▶ _Work order_
Please copy the lines below exactly, from the first one through the line showing "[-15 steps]".
Supplied data below:
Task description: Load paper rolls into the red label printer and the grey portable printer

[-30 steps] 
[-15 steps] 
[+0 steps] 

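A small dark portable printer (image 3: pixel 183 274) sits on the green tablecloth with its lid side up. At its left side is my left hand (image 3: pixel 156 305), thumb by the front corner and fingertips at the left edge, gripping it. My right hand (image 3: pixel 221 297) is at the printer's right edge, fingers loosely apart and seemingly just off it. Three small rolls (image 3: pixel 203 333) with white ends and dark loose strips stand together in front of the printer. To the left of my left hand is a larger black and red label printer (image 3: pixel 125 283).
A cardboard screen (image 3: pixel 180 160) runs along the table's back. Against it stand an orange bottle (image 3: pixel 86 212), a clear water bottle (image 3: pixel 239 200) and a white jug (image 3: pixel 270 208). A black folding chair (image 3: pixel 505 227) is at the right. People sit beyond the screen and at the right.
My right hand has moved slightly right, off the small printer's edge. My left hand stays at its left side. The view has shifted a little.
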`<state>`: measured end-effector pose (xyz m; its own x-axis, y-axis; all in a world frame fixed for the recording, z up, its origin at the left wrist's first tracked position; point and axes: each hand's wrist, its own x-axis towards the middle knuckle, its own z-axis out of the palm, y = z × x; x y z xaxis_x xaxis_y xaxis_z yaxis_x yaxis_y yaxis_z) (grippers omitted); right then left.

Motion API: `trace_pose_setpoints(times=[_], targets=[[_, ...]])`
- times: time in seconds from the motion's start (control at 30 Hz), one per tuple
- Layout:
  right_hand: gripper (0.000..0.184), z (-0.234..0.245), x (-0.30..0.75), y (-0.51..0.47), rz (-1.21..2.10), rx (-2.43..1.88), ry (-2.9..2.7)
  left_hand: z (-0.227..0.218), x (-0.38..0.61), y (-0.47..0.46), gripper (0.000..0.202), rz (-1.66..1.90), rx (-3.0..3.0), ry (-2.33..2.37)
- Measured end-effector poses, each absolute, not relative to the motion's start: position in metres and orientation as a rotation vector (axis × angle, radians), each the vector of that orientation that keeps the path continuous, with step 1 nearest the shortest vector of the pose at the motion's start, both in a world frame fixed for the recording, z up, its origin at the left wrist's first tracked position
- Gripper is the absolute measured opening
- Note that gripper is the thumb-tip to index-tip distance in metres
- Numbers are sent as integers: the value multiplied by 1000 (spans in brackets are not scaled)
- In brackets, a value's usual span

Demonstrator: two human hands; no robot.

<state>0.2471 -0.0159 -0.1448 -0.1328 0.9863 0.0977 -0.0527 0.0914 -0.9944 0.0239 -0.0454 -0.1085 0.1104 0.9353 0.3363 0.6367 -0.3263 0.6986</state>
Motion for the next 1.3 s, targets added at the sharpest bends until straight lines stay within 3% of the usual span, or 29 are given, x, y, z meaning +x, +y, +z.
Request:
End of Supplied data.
▶ _Response for this exercise_
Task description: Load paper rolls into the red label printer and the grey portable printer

[-30 steps] 
[-15 steps] 

No more is needed for this answer.